Skip to main content

Analytics

Every request through DVARA emits cost, latency, token, policy-decision, audit, and trace telemetry. That data fans out across three lenses — operator dashboards in the DVARA Flight Deck, self-service tenant views in the Portal, and raw machine-readable feeds (Prometheus, OpenTelemetry, structured logs, SIEM streams) you point your own observability stack at.

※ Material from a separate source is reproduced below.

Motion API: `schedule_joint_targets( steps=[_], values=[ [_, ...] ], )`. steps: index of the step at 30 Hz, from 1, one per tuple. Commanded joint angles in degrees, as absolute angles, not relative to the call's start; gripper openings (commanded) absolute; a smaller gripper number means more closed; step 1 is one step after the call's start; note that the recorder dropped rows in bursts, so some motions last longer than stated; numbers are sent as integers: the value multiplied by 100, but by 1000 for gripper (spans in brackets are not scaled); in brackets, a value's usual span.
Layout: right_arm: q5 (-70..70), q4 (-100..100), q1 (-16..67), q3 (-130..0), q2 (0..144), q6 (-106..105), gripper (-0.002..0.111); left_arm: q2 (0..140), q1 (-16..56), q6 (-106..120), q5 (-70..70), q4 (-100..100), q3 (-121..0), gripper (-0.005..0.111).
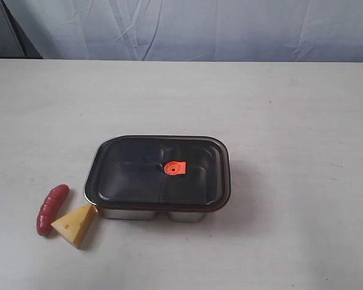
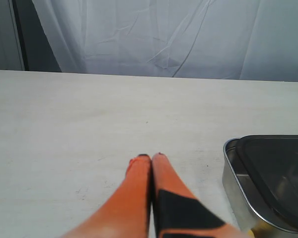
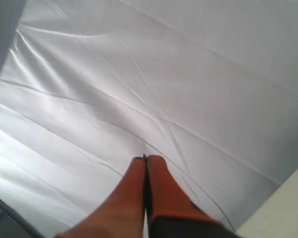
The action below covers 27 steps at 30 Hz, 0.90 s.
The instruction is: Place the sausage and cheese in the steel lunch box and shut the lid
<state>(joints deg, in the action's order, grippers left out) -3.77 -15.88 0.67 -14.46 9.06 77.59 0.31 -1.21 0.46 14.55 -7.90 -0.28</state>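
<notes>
The steel lunch box [image 1: 127,212] stands in the middle of the table with the dark translucent lid [image 1: 133,172] resting on it; an orange valve tab [image 1: 175,168] sits at the lid's centre. The red sausage [image 1: 51,209] lies to the left of the box, and the yellow cheese [image 1: 77,225] wedge sits beside it, close to the box's front left corner. Neither gripper shows in the exterior view. My left gripper [image 2: 151,156] is shut and empty over bare table, with the box [image 2: 234,183] and lid [image 2: 278,173] off to one side. My right gripper [image 3: 146,158] is shut and empty, facing the white curtain.
A pale table [image 1: 290,121] spreads around the box on all sides. A wrinkled white curtain [image 1: 199,30] hangs along its far edge, with a dark gap [image 1: 18,36] at the far left.
</notes>
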Motion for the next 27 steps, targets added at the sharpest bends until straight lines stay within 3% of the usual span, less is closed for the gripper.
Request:
schedule_joint_targets(
  steps=[1,9,15,18,21,27],
  values=[
    [-209,-2727,619,-2340,2269,7752,-1,0,-101,43,1372,-793,0,0],
    [-171,-4189,1377,-3975,5183,7752,-1,0,-101,43,1372,-793,0,0],
    [2084,-5794,1316,-5545,7469,6757,-1,0,-101,43,1372,-793,0,0],
    [3450,-4071,1316,-6094,8244,4551,-1,0,-101,43,1372,-805,0,0],
    [3952,-602,1316,-6195,8874,1185,-1,0,-101,43,1372,-805,0,0],
    [5133,2519,1155,-6195,9390,-1496,-1,0,-101,43,1372,-805,0,0]
  ],
)
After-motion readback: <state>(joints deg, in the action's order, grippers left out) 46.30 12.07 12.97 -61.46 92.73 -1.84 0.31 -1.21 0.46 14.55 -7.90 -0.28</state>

This page is a survey of what's available and where to find it. For deep dives, follow the links into the per-feature documentation.

The three lenses

LensAudienceWhat it gives you
Console dashboards (/, /costs, /audit, /latency, /analytics, …)Platform operators, security admins, financeCross-tenant operational view with HTMX-polled fragments (3–10s refresh), role-based access controls, and click-through detail. The fastest way to answer "what's happening right now across the fleet".
Portal pages (/portal, /portal/usage, /portal/audit, …)Tenant users — application developers, team leads, auditorsThe same dashboards narrowed to the caller's own tenant. Self-service for tenant admin / developer / viewer roles; the operator never has to grant Console access.
Raw feeds (Prometheus scrape, OTLP push, stdout JSON logs, Kafka/Splunk/CloudWatch SIEM)Your own observability stack — Grafana, Datadog, Tempo, Jaeger, Splunk, ELK, …Machine-readable telemetry meant to feed your existing dashboards, alerts, and SIEM. DVARA does not try to replace your observability platform; it emits the standard formats so you don't have to.

Use the dashboards for day-to-day operations and the raw feeds for long-term retention, custom dashboards, and alerting. Reports (chargeback, compliance) are the one-shot PDF / CSV artifacts you hand to finance or auditors.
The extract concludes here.